Abrir luta contra tal profissionalismo e proclamar novamente com o Cristo: “Dai
de graça o que de graça recebestes”, exigia bravura muito especial; mas,
felizmente, Kardec, a teve e com ela salvou a Terceira Revelação.
No Brasil, onde predomina o
Espiritismo evangélico, o profissionalismo não medra entre os espíritas; raras
vezes é tentado por algumas pessoas, mas a imensa maioria o repele e ele morre
por insulamento.
Não só os serviços mediúnicos são
prestados gratuitamente, mas até outros serviços doutrinários, como a direção
de instituições, a redação de livros e jornais, traduções e revisões, a pregação,
são realizados gratuitamente, quase sempre por pessoas pobres que penosamente
poupam o tempo para prestar tais serviços e ainda pagam mensalidades a
associações e ajudam a necessitados. Não queremos dizer que nós os espíritas
sejamos melhores do que os outros homens, mas devemos ressaltar as vantagens de
não existir profissão de espírita.
O profissional não é livre, está
preso pela necessidade à sua profissão, mesmo quando ela lhe desagrade; porque
é sempre difícil mudar de profissão depois de alguma idade. O sacerdote de uma
religião está na contingência de continuar até a morte em sua Igreja, mesmo que
perca a fé religiosa e se torne materialista e ateu, o que não é raro. Noutros
casos, e ainda mais frequentes, o sacerdote perde o respeito por um ou alguns
dos seus votos, por exemplo, pelos votos de castidade e de pobreza e constitui família
ilegal ou luta por enriquecer-se. Desde então perde ele toda a autoridade
religiosa e passa a ensinar pelo exemplo princípios opostos aos que prega pela
palavra. Torna-se pedra de tropeço para os fiéis, porque o exemplo é mais forte
que a palavra. Não existisse a dependência econômica
e tudo se resolveria muito bem: o sacerdote deixaria de exercer suas funções
religiosas no momento que quisesse e contrairia matrimônio legítimo, com todas
as vantagens para a prole e a sociedade e benefícios imensos para a Religião, porque
não se tornaria pedra de tropeço para os crentes.
Precisamente o mesmo se daria com o
profissional espírita, se este existisse: seria um escravo da sua profissão e
continuaria nela, ainda que perdesse o entusiasmo, o fervor ou até a crença.

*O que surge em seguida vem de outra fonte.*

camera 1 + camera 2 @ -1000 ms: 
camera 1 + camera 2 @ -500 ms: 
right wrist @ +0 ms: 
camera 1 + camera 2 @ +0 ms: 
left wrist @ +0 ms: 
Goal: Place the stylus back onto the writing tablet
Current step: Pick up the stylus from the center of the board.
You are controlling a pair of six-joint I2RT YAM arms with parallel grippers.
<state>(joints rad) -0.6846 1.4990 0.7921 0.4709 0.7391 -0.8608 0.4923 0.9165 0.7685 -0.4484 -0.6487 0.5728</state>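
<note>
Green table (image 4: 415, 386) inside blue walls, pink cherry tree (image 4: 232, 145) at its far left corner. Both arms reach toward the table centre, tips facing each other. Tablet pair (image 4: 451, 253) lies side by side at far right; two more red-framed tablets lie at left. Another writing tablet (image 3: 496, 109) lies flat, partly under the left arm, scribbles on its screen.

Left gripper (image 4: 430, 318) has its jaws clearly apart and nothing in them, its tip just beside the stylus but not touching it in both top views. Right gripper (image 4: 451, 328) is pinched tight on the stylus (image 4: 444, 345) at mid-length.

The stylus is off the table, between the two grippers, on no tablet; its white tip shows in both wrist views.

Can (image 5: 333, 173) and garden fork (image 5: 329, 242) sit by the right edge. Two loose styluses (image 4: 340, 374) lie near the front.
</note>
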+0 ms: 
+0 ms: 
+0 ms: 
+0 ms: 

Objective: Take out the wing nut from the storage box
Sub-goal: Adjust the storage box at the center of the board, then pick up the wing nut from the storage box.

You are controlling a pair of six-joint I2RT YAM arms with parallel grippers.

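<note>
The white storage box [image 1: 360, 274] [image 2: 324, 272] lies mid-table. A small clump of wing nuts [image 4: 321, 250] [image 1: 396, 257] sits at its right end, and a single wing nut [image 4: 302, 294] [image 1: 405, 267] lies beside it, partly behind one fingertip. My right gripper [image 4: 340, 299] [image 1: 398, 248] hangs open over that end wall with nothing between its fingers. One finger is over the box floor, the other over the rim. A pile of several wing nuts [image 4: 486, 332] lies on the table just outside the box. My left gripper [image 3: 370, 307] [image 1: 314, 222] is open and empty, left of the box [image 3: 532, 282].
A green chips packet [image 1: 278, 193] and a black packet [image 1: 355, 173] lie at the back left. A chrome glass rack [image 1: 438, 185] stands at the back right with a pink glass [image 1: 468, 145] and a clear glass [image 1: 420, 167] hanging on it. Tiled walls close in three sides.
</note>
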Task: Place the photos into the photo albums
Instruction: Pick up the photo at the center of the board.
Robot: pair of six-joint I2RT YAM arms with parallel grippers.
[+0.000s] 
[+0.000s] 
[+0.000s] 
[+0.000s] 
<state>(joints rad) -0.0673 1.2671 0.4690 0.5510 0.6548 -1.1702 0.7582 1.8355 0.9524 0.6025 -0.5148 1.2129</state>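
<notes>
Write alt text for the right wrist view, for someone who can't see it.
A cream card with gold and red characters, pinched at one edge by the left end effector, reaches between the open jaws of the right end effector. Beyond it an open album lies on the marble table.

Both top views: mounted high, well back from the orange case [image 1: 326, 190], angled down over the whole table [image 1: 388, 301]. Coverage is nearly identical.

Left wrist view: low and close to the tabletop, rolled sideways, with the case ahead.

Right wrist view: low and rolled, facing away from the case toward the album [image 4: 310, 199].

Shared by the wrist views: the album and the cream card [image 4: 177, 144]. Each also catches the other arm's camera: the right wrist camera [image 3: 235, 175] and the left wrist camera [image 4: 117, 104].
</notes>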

Se de um ponto de vista puramente
humano o profissionalismo seria grande mal para o Espiritismo, do ponto de
vista espiritual seria sua morte inevitável; porque os Espíritos superiores não
se submetem a trabalhar para exploradores da religião e abandonam toda pessoa -
em qualquer corrente religiosa - que pretenda fazer deles um degrau para se
elevarem economicamente. Uma vez privado do convívio dos Espíritos superiores,
o homem entra para a sociedade dos inferiores que nada podem produzir de proveitoso
para a regeneração da Humanidade, mas, ao contrário, só fazem mal: engendram
dissenções e animosidades, lançam a dúvida e abalam a fé, alimentam paixões,
insuflam vaidade e orgulho, animam o egoísmo e anulam as boas intenções.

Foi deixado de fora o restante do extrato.